Inflation was lower than feared for the third straight month, and investors loved it.
December’s consumer price index (CPI) shrank 0.1 percent, compared with estimates for an unchanged reading. It followed cooler-than-expected readings for November and October, spurring hopes of fewer hawkish moves by Federal Reserve.
CME’s FedWatch tool showed traders expecting 25 basis point increases at each the next two meetings, followed by a pause. That’s one rate hike fewer than the indicated a week before. The stock market reacted in at least three other potentially positive ways.
First, Treasury yields fell. The two-year Treasury note’s yield slid to 4.11 percent, its lowest reading since October 5. The yield hasn’t made a new high in over two months. That’s potentially interesting because famed trader Paul Tudor Jones recently said short-term rates would peak before the market bottomed. The 10- and 30-year Treasuries also saw their yields fall.
Second, Cboe’s volatility index ($VIX.X) plunged to its lowest level since early December. VIX has remained below its 50-day moving average and is refusing to bounce at 20 — unlike its behavior in March and August. Is the dreaded “fear index” showing less anxiety?
Third, the U.S. Dollar Index crumbled to its lowest level since early June.
Rates and the Greenback
Those changes could help sentiment in a few ways.
Lower interest rates could reduce the risk of a recession, which is a potential positive for corporate earnings. Lower rates also make it easier for investors to own stocks with higher multiples.
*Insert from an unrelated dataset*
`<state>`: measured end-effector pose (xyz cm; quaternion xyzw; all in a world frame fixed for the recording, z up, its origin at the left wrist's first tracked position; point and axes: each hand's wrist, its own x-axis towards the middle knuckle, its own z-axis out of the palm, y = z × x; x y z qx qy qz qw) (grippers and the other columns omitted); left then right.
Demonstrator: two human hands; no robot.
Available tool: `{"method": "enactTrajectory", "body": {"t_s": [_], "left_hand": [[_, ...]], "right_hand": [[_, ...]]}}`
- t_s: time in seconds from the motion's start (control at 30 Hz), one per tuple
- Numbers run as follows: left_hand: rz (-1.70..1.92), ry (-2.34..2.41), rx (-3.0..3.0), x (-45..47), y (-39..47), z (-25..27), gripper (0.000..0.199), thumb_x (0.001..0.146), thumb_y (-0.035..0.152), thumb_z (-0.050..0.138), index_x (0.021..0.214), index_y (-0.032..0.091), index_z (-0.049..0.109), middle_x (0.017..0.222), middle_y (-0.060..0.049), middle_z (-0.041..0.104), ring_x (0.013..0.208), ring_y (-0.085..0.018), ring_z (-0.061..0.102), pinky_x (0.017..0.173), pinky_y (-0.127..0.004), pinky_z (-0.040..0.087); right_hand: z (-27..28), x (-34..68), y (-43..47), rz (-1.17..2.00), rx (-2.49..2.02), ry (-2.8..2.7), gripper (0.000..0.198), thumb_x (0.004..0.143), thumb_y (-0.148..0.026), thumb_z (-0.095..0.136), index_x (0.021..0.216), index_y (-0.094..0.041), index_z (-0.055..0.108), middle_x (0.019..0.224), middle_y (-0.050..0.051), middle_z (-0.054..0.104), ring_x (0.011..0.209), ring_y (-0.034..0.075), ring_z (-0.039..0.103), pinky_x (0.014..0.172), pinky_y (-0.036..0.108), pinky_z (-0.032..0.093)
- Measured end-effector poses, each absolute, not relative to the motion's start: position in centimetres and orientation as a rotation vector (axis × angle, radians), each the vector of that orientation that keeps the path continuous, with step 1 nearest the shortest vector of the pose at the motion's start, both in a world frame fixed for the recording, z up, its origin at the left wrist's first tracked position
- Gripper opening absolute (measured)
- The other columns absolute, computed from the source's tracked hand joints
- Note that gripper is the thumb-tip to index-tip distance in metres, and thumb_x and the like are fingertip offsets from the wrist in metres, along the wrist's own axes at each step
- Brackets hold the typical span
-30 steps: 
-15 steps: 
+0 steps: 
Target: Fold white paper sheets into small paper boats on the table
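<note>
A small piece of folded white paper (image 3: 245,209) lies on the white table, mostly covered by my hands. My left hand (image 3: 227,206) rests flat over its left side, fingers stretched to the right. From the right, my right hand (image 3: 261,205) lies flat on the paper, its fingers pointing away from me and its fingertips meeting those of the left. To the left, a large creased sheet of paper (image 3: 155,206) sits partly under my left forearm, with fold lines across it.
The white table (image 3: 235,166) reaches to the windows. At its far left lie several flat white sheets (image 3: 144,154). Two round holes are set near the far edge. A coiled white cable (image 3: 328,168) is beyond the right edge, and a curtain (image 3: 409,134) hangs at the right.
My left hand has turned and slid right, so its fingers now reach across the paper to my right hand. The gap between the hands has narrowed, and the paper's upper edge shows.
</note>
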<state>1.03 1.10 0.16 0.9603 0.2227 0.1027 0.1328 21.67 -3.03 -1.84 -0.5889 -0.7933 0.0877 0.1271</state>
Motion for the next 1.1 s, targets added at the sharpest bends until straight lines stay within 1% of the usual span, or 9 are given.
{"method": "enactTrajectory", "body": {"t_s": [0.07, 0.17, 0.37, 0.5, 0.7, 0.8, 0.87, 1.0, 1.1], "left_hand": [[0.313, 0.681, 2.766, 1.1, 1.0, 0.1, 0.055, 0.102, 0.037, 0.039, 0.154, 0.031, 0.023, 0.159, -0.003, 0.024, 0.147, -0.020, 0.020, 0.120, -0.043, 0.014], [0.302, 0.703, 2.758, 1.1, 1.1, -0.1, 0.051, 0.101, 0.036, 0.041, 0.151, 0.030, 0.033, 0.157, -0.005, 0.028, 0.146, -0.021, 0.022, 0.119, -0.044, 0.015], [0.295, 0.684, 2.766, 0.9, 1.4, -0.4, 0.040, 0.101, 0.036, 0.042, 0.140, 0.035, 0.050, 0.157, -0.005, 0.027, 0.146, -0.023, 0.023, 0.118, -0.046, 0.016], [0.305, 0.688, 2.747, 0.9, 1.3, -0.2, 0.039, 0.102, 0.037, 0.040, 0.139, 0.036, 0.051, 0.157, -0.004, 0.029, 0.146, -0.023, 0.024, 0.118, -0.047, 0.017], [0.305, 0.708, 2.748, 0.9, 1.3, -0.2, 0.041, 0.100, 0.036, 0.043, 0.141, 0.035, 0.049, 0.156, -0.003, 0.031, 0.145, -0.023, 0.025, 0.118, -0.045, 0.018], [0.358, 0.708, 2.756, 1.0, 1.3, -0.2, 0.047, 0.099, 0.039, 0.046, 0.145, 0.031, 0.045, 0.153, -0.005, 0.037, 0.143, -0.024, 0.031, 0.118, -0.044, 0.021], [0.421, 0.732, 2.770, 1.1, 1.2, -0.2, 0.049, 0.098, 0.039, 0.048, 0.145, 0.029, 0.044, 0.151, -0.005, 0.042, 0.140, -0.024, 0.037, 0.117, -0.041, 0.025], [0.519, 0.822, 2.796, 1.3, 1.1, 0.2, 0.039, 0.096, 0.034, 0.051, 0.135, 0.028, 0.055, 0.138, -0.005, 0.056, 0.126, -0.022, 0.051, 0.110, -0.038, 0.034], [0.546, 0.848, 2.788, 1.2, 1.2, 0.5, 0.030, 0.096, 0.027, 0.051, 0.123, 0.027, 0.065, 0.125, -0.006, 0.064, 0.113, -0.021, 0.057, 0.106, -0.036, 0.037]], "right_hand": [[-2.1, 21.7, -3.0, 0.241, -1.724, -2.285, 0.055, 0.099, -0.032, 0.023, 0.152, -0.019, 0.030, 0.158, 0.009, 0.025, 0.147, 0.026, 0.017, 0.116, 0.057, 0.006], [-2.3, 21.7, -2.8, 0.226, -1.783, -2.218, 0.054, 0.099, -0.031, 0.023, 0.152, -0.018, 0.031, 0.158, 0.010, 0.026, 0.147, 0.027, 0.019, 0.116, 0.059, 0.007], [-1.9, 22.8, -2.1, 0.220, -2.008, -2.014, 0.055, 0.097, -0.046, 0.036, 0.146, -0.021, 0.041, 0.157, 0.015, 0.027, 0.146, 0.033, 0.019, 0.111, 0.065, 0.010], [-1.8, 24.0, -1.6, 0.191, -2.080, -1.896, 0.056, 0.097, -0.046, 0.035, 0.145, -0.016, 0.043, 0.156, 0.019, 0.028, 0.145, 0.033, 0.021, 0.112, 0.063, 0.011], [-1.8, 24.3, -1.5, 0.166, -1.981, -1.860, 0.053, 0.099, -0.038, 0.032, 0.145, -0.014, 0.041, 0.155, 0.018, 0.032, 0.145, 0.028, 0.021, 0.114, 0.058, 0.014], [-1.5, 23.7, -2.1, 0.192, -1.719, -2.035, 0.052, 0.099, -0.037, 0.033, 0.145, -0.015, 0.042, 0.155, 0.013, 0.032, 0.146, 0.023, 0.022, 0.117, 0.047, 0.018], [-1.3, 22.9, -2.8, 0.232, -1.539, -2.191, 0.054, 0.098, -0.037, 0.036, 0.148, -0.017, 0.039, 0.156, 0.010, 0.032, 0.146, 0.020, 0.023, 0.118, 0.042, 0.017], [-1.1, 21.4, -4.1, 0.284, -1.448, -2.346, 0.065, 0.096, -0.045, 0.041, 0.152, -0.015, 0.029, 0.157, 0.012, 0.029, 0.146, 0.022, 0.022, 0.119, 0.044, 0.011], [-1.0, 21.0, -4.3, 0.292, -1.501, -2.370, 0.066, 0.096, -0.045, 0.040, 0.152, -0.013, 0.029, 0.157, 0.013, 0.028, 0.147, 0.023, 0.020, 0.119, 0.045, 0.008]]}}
Another benefit could result from the simple price move in bonds, which move in the opposite direction as rates. Many investors own bonds in conjunction with stocks with “60/40” portfolios. (60 percent stocks, 40 percent bonds.) The approach is similar to a “risk-parity” strategy, which uses bonds to offset risks in stocks.
Last year saw sharp losses in these portfolios because stocks and bonds both fell. But today both assets rose in tandem. That could suggest investors are returning to the stock-and-bond approach as Treasury prices stabilize.
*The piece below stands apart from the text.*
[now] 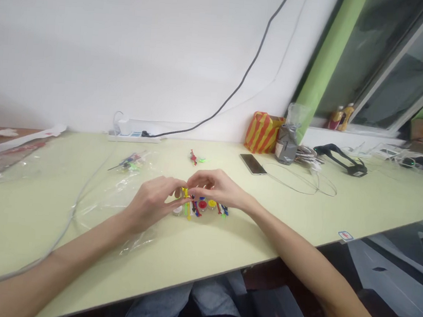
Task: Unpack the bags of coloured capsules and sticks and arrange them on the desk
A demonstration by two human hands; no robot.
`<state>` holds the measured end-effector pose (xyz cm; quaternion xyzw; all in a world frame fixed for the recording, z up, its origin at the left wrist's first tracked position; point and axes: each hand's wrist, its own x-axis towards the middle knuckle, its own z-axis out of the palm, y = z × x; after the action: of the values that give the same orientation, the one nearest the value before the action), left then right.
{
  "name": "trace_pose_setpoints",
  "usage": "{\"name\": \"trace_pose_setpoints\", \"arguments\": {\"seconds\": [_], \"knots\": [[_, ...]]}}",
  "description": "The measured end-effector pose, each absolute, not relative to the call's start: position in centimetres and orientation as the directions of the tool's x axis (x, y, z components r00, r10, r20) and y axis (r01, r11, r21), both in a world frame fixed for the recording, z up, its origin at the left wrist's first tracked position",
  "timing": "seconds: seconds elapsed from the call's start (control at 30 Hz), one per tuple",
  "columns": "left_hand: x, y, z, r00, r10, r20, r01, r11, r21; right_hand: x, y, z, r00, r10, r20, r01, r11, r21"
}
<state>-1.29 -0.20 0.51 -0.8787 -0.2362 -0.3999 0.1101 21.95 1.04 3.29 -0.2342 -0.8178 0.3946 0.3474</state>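
My left hand (153,198) is closed, its thumb and fingertips pinching a small yellow plastic piece (185,191). From the other side my right hand (218,188) meets it, fingers curled in a pinch at the same piece; the fingertips partly hide it. On the table just below my hands lie several small coloured plastic parts, among them a red round piece (202,205), a yellow round piece (212,204), a whitish round piece (177,210) and thin blue, red and green pieces.
A clear plastic bag (100,201) lies left of my hands. Farther back are a red plastic piece (193,157), a dark multicoloured plastic cluster (130,162), a phone (253,164), a striped bag (263,132) and a power strip (134,137). A grey cable (71,211) crosses the left side.
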Motion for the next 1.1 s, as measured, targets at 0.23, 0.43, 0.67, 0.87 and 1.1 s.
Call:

Next, a weaker U.S. dollar is often bullish for stocks because the greenback is typically “a safe haven.” Another benefit is that companies can see higher profits from their overseas operations. Microsoft (MSFT), for example, fell after currency moves forced the software giant to cut guidance on June 2. What happens if the trend is now moving the other way?
Corporate earnings are the next big item after the inflation data. FactSet data shows that analysts, on average, expect profits to contract 4.1 percent. It would would be the first decline since the third quarter of 2020, when they shrank 5.7 percent.
While lower earnings are seldom good for sentiment, Thursday’s market action could remove some of the negatives. First, many companies have predicted a recession because of the Fed’s hikes. But if that doesn’t happen, then earnings could be higher than feared. That’s especially true for banks that set aside loan-loss provisions to cover borrowers missing payments.
Second, supply chains and commodity inflation squeezed profit margins earlier in the year. But now those cost pressures are also easing.
Can Stocks Break Out?
The potential positives cited above occur at a potentially important time for the S&P 500 technically. The chart above shows the falling trendlines along the peaks in 2022. Notice how it closely matches the 200-day moving average. That may suggest investors are looking for a breakout to add to their holdings.
Finally, sentiment remains unusually negative by historical standards. The latest weekly survey by the American Association of Individual Investors (AAII) shows fewer than one-quarter of respondents expect gains in the next six months. That’s potentially bullish because it can reflect more cash on the sidelines.
In conclusion, investors face lingering inflation, lower earnings and a potential recession. However stocks are refusing to go lower as they challenge key resistance and measures of fear dissipate. With a New Year underway, is the market trying to see brighter days ahead?